Sistemi di Ponderazione

Il sistema di ponderazione, che misurava il Rischio di Credito alla luce i Basilea 1 si basava esclusivamente su cinque coefficienti, in relazione alla tipologia di debitori:

– 0% per gli impieghi verso governi centrali, banche centrali e Unione Europea;

– 20% per gli impieghi verso enti pubblici, banche e imprese di investimento;

– 50% per i crediti ipotecari e le operazioni di leasing su immobili;

– 100% per gli impieghi verso il settore privato;

– 200% per le partecipazioni in imprese non finanziarie con risultati di bilancio

negativi negli ultimi due esercizi.

La logica di Basilea 1 fu, quindi, quella di legare il rischio insito nel portafoglio attività delle banche con la rispettiva dotazione patrimoniale.

In conseguenza di Basilea 1, quindi, le banche ad ogni incremento dell’attivo dovevano aumentare il capitale di vigilanza, proporzionalmente ai coefficienti di ponderazione relativi alla tipologia dei nuovi debitori.

Esempio 1: Investimento in Titoli di stato (100 Euro).

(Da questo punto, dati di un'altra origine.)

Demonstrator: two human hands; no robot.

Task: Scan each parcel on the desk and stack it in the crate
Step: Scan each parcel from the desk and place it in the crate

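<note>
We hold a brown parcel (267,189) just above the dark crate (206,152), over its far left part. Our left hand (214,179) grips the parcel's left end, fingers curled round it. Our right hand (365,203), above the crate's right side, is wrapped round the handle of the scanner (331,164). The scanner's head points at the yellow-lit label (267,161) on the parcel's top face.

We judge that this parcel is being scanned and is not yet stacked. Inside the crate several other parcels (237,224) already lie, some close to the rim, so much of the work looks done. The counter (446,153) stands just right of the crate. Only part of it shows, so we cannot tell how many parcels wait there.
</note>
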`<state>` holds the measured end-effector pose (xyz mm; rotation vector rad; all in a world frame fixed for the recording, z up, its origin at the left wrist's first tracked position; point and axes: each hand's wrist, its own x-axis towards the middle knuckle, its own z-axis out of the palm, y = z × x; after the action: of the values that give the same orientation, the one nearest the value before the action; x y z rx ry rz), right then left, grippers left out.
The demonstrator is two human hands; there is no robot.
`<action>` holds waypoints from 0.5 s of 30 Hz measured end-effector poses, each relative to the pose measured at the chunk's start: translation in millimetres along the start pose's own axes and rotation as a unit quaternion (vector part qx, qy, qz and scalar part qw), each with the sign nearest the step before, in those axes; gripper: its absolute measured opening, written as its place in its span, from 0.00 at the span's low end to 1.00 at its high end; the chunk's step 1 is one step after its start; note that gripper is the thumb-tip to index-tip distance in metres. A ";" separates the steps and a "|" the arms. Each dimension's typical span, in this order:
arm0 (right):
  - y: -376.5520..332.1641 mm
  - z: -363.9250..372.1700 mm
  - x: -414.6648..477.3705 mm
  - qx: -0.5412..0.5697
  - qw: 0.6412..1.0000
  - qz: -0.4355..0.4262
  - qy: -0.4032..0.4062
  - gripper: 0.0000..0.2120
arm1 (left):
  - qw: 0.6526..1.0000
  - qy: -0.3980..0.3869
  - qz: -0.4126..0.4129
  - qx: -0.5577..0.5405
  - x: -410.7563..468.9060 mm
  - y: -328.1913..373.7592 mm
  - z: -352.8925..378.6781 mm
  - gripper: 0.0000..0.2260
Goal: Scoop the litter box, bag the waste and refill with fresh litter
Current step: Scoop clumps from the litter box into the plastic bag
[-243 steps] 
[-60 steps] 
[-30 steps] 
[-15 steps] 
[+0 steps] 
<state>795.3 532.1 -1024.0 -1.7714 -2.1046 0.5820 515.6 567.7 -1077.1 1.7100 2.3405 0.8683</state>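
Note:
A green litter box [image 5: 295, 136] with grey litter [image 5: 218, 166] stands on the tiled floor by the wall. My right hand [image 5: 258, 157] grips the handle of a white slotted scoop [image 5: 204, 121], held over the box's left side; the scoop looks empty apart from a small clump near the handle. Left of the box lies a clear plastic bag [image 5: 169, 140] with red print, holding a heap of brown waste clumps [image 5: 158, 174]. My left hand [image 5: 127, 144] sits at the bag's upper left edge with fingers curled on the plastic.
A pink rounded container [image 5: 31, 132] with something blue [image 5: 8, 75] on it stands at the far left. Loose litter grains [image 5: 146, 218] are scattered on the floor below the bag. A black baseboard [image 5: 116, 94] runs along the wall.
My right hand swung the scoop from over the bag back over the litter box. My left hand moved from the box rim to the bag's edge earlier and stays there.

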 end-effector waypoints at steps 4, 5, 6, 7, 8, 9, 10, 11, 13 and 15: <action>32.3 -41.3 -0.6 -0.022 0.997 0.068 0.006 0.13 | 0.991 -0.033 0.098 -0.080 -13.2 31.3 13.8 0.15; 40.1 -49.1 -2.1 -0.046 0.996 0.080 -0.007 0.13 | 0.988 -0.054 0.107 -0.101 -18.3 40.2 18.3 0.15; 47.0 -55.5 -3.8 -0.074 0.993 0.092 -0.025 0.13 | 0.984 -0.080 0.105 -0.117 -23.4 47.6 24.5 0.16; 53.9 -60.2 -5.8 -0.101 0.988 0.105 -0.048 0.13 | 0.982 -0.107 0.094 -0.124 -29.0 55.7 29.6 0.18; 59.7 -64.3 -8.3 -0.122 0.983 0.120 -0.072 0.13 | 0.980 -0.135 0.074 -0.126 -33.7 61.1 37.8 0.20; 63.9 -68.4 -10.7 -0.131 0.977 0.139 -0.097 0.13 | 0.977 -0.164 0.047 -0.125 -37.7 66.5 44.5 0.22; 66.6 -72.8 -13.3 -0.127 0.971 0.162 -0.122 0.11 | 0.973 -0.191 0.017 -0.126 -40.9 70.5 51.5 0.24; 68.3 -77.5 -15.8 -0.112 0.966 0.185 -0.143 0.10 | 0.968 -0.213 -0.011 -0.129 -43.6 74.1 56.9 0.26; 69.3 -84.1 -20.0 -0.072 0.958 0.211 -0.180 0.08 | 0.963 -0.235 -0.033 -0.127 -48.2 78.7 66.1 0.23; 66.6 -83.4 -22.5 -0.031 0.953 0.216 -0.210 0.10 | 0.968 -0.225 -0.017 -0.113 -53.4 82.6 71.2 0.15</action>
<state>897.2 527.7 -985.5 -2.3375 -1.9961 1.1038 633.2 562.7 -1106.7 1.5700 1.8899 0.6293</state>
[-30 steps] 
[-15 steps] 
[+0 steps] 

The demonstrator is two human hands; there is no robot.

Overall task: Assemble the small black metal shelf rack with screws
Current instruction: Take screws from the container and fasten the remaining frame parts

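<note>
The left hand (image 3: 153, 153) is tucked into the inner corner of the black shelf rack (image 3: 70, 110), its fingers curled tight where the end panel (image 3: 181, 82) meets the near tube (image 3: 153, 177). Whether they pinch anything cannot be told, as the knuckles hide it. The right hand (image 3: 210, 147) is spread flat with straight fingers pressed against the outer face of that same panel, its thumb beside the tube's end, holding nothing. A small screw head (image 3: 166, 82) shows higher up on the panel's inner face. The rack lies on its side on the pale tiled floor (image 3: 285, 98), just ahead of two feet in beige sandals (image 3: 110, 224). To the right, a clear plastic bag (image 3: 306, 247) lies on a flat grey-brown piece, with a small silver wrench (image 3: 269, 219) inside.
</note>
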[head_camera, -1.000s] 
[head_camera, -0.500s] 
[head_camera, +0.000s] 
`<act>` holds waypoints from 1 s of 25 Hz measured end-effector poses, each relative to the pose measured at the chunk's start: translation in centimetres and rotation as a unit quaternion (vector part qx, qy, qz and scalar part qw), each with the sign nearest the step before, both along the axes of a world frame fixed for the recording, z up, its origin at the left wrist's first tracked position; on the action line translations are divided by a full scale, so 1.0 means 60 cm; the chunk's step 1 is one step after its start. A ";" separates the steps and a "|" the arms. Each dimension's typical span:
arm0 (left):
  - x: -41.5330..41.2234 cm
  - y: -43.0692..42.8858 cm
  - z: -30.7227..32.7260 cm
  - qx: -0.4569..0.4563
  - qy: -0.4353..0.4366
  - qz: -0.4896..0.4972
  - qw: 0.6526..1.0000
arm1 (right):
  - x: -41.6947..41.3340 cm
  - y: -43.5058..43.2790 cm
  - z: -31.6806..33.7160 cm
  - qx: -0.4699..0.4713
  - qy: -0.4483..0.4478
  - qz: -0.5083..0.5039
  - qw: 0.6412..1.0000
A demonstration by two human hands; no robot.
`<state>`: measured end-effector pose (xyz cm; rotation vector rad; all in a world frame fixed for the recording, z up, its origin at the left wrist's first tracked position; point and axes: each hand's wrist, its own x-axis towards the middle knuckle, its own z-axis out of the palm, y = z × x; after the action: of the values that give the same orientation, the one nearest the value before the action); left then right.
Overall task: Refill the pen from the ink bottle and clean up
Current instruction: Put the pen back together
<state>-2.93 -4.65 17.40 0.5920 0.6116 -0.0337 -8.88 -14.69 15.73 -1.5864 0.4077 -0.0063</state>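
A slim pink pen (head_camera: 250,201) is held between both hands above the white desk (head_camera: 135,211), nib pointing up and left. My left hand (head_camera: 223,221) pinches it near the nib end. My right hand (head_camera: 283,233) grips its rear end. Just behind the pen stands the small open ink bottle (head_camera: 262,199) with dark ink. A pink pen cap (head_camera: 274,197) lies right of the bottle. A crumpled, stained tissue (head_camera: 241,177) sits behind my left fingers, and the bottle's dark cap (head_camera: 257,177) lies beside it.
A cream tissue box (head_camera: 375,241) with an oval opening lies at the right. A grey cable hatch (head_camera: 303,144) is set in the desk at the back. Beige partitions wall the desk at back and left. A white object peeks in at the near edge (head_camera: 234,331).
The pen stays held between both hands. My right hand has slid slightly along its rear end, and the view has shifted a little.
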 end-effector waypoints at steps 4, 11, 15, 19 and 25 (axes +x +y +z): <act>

Partimonio di vigilanza = 8% * 100 * 0 = 0 Euro

Nel caso di una attività sotto forma di B.O.T. per 100 Euro, la banca non era obbligata ad accantonare patrimonio di vigilanza a garanzia del credito, in quanto la controparte (lo Stato Italiano) era considerata “sicura”.

Esempio 2: Finanziamento ad una impresa con ultimo bilancio positivo (100 Euro).

Patrimonio di vigilanza = 8% * 100 * 100% = 8 Euro

Se la banca concedeva credito ad una impresa privata, quindi, il coefficiente di ponderazione da considerare era del 100%; pertanto a fronte di un finanziamento concesso di 100 Euro, la banca doveva accantonare a riserva 8 Euro, indipendentemente da valutazioni sugli equilibri patrimoniali, finanziari, economici, e quant’altro potesse chiarire con precisione il “reale” stato di salute dell’impresa stessa. Ne conseguiva che a parità di dotazione patrimoniale richiesta, le banche erano incentivate a preferire, nell’ambito della stessa tipologia di clienti, investimenti più rischiosi per ottenere una maggiore redditività complessiva.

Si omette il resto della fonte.